At least the Cleveland Browns scored in the second half of the game versus the Baltimore Ravens. Peyton Hillis got 140 yards and Joshua Cribbs had his best game of the year.
Of course, Cribbs' best game of the year is relative to the first two games of the season where you barely saw him, so that's really not saying a lot. The bottom line is whenever Cribbs got the ball, good things usually happened.
The loss wasn't unexpected, and it wasn't a blowout like both games versus the Ravens were last year.
That being said, the Browns now are 0-3.
Let's look at some of the reasons why.
Eric Wright had about as bad a day as a guy could have.

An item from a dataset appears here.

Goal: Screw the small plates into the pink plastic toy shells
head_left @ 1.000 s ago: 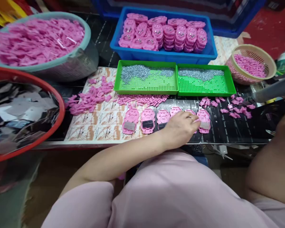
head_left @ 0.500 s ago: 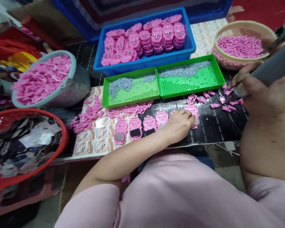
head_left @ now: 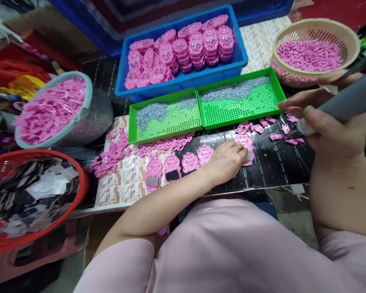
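My left hand (head_left: pixel 225 160) rests on the table with its fingers curled down onto the rightmost pink animal-shaped shell (head_left: pixel 246 143) in a row of several shells (head_left: pixel 172 166). My right hand (head_left: pixel 319 122) is wrapped round a grey electric screwdriver (head_left: pixel 344 101), held above the small pink parts (head_left: pixel 288 134) at the right. Two green trays (head_left: pixel 240 106) with small metal screws (head_left: pixel 232 90) lie just behind the row.
A blue bin (head_left: pixel 183 77) of stacked finished pink shells stands at the back. A beige basket (head_left: pixel 315 30) of pink pieces is at back right. A grey tub (head_left: pixel 88 118) of pink parts and a red basin (head_left: pixel 79 179) of foil scraps stand left. Loose pink parts (head_left: pixel 116 150) lie beside the trays.
My right hand has come into view with the screwdriver and moved in toward the table. My left hand stays on the rightmost shell. The view has shifted right and tilted.
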Tool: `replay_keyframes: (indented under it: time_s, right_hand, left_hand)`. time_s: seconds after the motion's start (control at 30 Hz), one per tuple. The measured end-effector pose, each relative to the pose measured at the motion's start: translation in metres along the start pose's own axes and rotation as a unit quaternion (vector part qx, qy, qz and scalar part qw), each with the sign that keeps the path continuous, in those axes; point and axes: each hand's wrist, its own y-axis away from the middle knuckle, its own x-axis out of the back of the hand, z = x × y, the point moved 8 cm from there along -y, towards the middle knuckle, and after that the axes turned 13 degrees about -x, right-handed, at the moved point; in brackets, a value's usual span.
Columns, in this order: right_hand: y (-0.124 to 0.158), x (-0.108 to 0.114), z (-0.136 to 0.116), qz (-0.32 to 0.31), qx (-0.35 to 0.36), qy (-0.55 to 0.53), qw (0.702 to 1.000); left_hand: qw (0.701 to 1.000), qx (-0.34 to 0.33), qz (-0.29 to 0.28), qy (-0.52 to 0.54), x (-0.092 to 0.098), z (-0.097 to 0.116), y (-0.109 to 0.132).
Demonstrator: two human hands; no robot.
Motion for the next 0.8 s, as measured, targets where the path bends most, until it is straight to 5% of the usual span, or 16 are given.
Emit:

The photo above is from August because any attempt to photograph him in today's game wouldn't have showed him anywhere near the action.
Anquan Boldin had three touchdowns because Wright either couldn't keep up with him or couldn't figure out Boldin's moves.
That didn't count the other blown plays where Boldin got a good gain.
The Browns finally moved Wright off of Boldin in the fourth quarter, but Baltimore noticed and just started throwing to Derrick Mason because Wright couldn't cover him either.
Why Wright was allowed to stay in the game after head coach Eric Mangini's rant to the media this week about benching players who were hurting the team is unknown at this point.
Wright was awful, putrid, stinkifyingly bad, and that's the last word on the subject.
Seneca Wallace threw the ball to Mohamed Massaquoi once, and supposedly Chansi Stuckey was on the field for a few plays, but the Mysterious Case of the Missing Wide Receivers continues to baffle Sherlock Holmes.
Tight end Ben Watson was the team's leading receiver behind Joshua Cribbs. Along with Hillis, Lawrence Vickers was the only other person to have a pass thrown his way.
While the Browns dedication to the run is admirable, the play-calling once again was a little suspect.
The Browns scored in the second half but they still had some costly penalties, especially on third down on both sides of the ball.
The offense still is dangerously unbalanced: half the guys never seem to play, and the questions are coming fast and furiously with no good answers.
1. What's up with the wide receivers? Are they so bad you don't trust them in a game at all?
2. You finally let James Davis play, but blink and you would've missed him. I understand Hillis was having a lot of success, but spread the ball around—you might have scored another touchdown. Why don't you trust Davis?
3. What was with the deep pass on third and two at the end of the fourth quarter? Seriously? After all the success Hillis had been having? Seriously?
4. Why did it take 100 blown-coverage plays before you finally moved Eric Wright off of Anquan Boldin? Seriously? Did I have a stroke in the third quarter and just kept thinking it was Eric Wright who kept not making plays?
Peyton Hillis had 22 carries for 144 yards and one touchdown.
Hillis destroyed the Ravens defense and made everyone cheering on the Ravens wonder what happened to Ray Lewis.
The Browns offensive line is weak on the right side—everyone knows that.
The line performed down to expectations on the right side, as several plays were shut down and thrown into panic mode, causing Wallace to run for his life.
It's hard to keep a good offensive flow going when your quarterback is constantly being flushed from the pocket.
T.J. Ward almost got a great interception in the first quarter, but the ball bounced out of his hands and into the Ravens'.
That's just dumb luck, but you have to hold onto the ball.
Ward also deflected a well-thrown pass and generally kept making Ravens quarterback Joe Flacco look elsewhere for an open receiver.
Unfortunately, all Flacco had to do was look and see who Wright was covering.
Up next are the Bengals, and even though the Browns are 0-3 at least they're not getting blown out like they were last year.
You have to take the positives where you can find them when it comes to this team.